ABOUT THIS EXERCISE> Pull every line with "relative" from the data.

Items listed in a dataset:

============

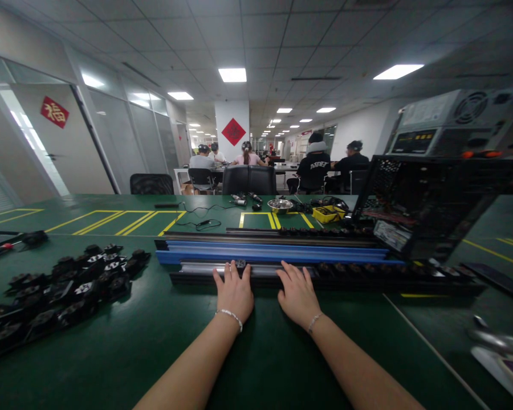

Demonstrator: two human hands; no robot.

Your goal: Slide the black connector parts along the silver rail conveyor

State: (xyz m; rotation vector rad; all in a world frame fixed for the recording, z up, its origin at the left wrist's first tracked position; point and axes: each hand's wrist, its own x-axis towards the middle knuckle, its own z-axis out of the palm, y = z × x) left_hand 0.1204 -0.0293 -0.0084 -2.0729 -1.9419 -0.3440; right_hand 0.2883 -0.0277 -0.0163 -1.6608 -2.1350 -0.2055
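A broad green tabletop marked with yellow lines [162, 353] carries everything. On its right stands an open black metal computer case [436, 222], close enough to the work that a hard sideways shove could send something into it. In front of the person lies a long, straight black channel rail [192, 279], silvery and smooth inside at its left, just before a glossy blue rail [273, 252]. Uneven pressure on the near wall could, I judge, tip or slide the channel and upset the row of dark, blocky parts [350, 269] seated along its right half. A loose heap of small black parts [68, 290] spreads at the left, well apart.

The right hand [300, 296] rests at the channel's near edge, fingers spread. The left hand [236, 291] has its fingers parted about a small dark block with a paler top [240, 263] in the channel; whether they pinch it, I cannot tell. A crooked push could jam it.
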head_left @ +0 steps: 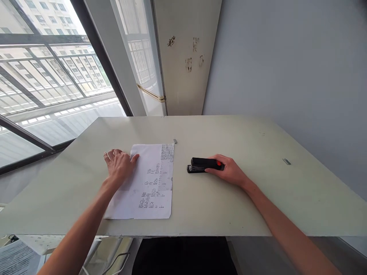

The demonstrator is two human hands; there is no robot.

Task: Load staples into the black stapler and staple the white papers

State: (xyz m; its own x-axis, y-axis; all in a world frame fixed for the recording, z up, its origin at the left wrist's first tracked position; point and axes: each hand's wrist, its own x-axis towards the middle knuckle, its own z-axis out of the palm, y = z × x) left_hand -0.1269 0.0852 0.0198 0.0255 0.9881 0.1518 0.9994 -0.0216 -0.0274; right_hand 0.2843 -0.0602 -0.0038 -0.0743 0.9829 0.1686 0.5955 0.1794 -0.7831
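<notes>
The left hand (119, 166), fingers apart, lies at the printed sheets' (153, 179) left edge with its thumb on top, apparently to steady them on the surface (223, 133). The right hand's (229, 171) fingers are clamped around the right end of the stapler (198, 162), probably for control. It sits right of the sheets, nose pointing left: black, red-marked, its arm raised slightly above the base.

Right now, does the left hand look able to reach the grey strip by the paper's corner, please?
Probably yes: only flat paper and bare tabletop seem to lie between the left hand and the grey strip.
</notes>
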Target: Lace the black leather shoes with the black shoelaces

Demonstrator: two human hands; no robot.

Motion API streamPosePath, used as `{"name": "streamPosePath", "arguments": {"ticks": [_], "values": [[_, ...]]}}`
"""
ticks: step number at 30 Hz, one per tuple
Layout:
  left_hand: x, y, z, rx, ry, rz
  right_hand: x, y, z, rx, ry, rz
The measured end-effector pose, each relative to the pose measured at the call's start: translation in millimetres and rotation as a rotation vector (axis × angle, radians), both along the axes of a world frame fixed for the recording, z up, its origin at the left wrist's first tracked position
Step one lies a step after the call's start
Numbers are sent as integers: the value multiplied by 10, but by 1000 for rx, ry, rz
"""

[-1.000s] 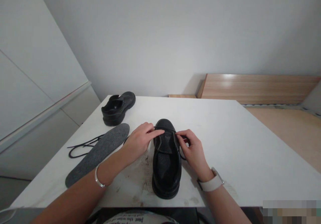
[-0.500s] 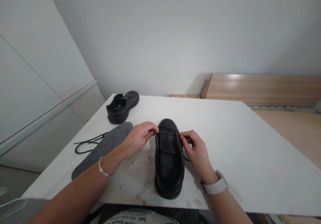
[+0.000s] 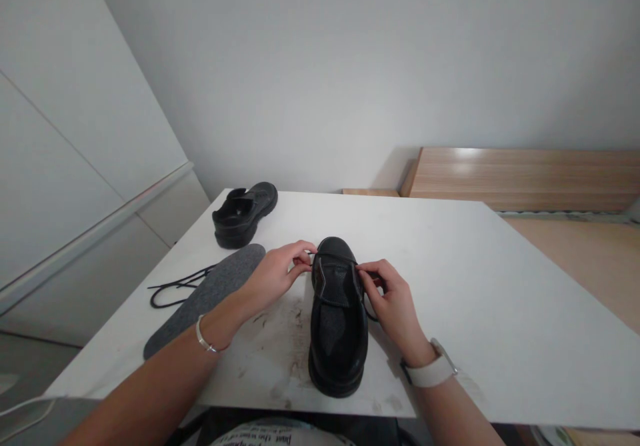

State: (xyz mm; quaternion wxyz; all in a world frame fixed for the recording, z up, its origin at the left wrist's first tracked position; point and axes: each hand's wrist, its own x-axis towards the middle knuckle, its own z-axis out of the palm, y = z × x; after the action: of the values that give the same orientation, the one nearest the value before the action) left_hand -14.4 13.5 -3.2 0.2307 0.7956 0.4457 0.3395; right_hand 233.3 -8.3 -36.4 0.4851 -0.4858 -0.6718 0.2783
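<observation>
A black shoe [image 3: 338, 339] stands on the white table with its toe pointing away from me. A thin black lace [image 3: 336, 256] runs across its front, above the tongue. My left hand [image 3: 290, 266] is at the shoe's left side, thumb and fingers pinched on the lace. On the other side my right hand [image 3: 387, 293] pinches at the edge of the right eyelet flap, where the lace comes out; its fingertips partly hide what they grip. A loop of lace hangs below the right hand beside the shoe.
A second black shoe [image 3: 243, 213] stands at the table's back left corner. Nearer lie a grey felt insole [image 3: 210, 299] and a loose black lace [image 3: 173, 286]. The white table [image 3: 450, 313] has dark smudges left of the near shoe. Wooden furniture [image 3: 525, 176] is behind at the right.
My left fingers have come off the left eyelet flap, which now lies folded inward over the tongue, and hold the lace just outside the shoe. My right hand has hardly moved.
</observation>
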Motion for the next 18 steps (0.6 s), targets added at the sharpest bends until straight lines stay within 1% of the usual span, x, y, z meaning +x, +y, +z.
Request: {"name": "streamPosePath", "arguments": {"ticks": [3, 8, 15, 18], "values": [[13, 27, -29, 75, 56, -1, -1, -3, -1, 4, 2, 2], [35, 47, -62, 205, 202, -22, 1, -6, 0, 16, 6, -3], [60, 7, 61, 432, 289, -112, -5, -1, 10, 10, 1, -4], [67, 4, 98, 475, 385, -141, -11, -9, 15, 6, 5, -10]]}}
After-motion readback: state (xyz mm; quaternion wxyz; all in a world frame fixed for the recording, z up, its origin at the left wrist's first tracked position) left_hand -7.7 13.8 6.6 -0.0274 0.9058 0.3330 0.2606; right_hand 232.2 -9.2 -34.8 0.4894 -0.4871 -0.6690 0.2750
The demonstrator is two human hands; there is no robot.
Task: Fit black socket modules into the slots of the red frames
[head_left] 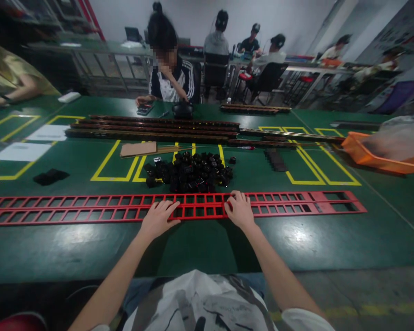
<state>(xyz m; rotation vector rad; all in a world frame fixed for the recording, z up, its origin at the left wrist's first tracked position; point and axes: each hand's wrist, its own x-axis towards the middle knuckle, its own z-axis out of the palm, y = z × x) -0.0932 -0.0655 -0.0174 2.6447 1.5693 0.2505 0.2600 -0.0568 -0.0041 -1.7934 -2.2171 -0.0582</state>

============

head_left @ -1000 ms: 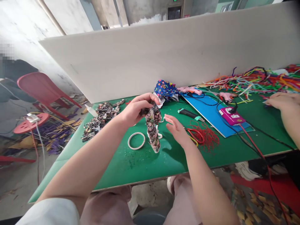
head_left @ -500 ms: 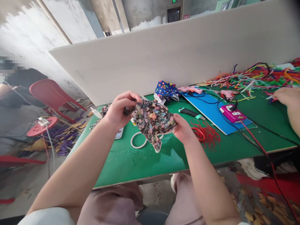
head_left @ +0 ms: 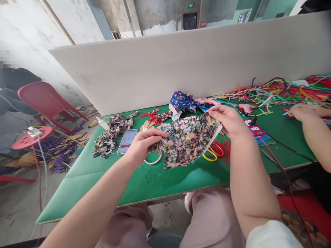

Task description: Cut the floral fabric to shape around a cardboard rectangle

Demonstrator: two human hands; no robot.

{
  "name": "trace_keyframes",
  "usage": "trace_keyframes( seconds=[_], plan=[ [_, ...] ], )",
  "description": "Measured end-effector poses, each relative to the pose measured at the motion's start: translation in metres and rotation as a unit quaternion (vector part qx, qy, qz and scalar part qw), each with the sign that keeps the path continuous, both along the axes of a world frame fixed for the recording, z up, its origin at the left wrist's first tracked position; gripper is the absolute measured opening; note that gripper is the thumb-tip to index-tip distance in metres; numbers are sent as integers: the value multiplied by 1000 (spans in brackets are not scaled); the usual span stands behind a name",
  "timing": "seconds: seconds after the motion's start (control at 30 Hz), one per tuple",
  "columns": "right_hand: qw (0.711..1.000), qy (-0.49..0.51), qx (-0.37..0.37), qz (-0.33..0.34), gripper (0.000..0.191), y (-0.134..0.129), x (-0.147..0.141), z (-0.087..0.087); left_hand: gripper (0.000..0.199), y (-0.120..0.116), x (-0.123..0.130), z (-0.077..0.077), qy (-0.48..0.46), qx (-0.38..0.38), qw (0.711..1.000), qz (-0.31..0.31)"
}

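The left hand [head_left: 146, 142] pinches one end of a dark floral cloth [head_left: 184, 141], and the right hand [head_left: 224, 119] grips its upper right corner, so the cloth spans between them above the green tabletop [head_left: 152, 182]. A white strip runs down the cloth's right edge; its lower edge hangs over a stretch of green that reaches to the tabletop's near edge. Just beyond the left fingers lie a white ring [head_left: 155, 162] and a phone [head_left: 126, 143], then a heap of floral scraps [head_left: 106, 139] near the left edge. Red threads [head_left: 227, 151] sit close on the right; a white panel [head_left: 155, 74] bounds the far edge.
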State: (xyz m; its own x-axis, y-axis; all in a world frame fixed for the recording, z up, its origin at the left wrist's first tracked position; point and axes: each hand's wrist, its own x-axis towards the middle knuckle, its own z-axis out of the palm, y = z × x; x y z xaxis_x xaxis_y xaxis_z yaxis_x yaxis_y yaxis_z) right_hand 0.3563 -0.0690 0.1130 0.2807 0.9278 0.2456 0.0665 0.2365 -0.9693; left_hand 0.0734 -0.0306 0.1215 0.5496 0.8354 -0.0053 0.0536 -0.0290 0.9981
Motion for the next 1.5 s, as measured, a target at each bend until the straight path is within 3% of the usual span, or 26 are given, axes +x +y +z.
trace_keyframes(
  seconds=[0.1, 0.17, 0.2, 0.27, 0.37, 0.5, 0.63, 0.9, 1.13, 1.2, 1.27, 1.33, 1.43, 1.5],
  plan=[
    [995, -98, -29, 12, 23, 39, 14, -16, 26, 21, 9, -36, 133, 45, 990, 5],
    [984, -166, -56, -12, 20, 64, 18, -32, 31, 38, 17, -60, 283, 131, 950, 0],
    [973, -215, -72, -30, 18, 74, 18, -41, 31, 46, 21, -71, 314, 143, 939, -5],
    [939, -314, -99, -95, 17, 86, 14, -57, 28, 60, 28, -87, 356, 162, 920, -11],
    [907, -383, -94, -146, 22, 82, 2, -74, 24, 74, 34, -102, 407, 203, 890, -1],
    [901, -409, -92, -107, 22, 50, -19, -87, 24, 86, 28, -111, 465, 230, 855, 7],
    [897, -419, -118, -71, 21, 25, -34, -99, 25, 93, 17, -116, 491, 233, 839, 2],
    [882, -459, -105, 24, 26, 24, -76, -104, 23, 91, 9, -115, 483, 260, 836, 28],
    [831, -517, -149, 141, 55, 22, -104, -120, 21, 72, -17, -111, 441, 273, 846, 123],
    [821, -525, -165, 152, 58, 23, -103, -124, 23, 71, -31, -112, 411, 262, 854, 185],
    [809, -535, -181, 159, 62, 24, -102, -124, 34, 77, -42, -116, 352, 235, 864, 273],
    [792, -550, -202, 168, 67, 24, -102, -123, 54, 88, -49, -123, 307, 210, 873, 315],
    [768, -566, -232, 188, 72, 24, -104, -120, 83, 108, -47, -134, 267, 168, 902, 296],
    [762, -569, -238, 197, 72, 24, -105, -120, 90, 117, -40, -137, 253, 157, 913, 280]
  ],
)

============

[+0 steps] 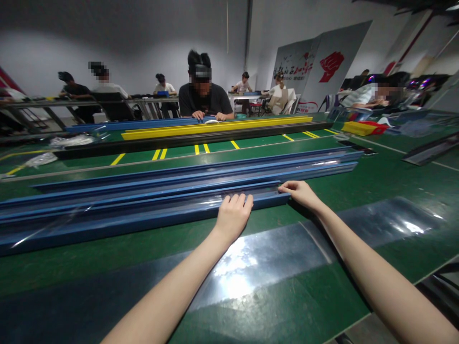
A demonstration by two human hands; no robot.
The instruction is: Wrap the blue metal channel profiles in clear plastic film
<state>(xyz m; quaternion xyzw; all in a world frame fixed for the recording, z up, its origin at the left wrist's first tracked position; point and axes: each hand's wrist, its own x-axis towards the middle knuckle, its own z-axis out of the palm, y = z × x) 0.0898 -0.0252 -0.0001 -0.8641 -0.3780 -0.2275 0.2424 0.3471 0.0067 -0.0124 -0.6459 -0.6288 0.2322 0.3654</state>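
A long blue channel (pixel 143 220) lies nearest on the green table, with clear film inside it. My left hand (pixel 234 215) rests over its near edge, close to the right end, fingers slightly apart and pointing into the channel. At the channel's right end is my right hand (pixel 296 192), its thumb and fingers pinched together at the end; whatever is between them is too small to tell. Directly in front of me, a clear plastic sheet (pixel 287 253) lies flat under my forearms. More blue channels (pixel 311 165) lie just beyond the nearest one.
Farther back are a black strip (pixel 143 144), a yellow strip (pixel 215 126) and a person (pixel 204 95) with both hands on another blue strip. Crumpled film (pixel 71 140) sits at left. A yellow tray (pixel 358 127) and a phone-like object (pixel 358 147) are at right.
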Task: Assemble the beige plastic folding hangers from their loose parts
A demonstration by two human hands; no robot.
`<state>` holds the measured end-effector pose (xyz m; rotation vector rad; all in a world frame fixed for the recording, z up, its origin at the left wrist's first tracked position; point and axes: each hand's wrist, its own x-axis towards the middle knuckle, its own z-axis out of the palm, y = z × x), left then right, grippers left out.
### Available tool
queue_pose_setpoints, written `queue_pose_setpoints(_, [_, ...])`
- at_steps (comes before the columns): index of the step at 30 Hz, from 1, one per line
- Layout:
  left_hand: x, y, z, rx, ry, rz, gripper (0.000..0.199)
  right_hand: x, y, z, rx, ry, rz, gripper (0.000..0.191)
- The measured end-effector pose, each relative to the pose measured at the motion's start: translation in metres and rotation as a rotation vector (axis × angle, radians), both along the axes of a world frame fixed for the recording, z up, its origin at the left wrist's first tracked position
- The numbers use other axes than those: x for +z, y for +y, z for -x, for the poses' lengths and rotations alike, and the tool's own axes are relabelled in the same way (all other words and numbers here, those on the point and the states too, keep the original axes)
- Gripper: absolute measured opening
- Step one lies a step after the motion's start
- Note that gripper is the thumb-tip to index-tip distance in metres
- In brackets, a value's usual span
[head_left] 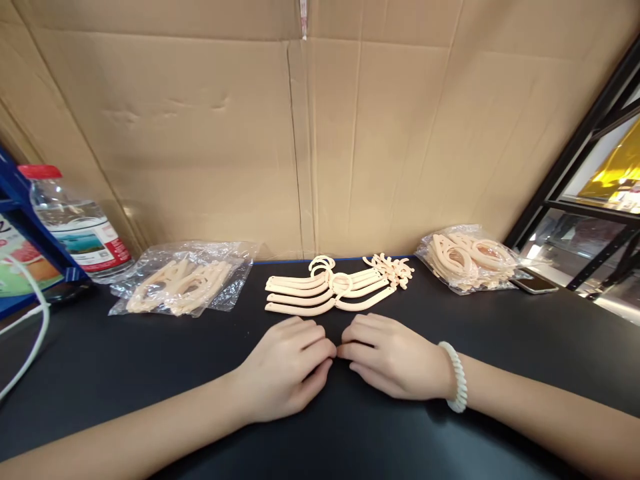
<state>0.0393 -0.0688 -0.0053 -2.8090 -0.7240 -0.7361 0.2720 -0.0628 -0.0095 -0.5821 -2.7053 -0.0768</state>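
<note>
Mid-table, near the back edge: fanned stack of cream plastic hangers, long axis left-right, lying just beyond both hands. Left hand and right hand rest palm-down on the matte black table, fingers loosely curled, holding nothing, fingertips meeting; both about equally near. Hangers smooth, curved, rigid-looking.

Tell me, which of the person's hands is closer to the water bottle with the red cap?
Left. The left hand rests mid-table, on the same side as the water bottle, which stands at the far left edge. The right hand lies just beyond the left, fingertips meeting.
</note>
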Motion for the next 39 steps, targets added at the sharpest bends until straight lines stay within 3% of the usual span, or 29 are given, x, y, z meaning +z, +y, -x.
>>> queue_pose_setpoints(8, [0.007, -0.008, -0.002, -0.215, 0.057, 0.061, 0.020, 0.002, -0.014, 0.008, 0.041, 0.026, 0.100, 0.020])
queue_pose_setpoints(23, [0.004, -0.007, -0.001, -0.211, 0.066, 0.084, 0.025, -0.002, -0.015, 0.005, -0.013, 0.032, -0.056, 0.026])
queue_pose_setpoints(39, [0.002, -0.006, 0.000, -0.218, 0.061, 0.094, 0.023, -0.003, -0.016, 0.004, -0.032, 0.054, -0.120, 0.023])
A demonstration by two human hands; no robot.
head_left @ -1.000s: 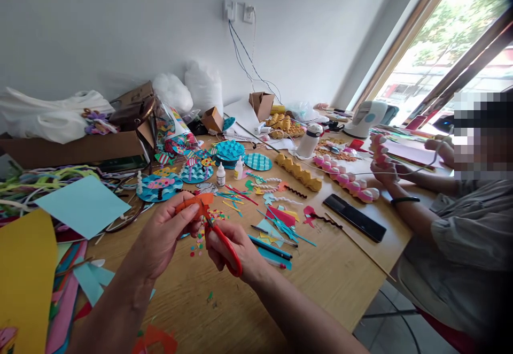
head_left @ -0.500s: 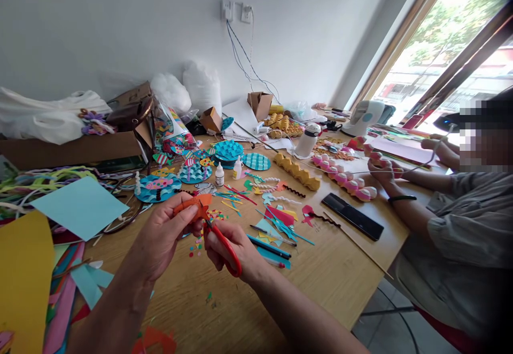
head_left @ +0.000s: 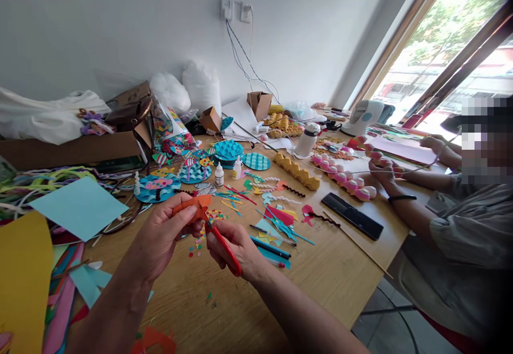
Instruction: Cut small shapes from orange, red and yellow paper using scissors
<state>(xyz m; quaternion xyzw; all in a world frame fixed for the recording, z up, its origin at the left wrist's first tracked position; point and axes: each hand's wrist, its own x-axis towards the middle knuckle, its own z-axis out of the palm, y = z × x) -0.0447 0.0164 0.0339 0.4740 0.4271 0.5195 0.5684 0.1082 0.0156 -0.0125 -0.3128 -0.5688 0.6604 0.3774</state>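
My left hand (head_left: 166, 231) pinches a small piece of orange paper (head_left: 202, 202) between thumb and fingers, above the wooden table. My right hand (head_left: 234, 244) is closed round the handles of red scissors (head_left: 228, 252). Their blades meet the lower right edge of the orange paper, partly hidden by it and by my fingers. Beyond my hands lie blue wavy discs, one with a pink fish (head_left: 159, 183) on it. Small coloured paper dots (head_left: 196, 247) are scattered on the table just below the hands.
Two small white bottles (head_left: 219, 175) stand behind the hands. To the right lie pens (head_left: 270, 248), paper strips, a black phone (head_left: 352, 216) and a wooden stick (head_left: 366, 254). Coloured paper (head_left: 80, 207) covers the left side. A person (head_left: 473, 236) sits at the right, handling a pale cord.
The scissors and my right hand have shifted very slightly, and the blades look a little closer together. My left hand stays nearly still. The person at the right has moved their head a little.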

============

RESPONSE AREA>
The measured end-effector pose, each relative to the pose measured at the call's start: translation in millimetres and rotation as a rotation vector (axis × angle, radians), both along the axes of a world frame fixed for the recording, z up, its origin at the left wrist's first tracked position
  "description": "Measured end-effector poses, each relative to the pose measured at the motion's start: translation in metres and rotation as a unit quaternion (vector part qx, qy, qz and scalar part qw), each with the sign that keeps the path continuous, both along the axes of a world frame fixed for the recording, z up, its origin at the left wrist's first tracked position; gripper is the absolute measured opening; note that gripper is the thumb-tip to index-tip distance in metres; numbers are sent as integers: the value multiplied by 1000 (spans in brackets are not scaled); the usual span stands behind a name",
- The measured end-effector pose, each relative to the pose measured at the motion's start: translation in metres and rotation as a rotation vector (axis × angle, radians), both along the axes of a world frame fixed for the recording, z up, its origin at the left wrist's first tracked position

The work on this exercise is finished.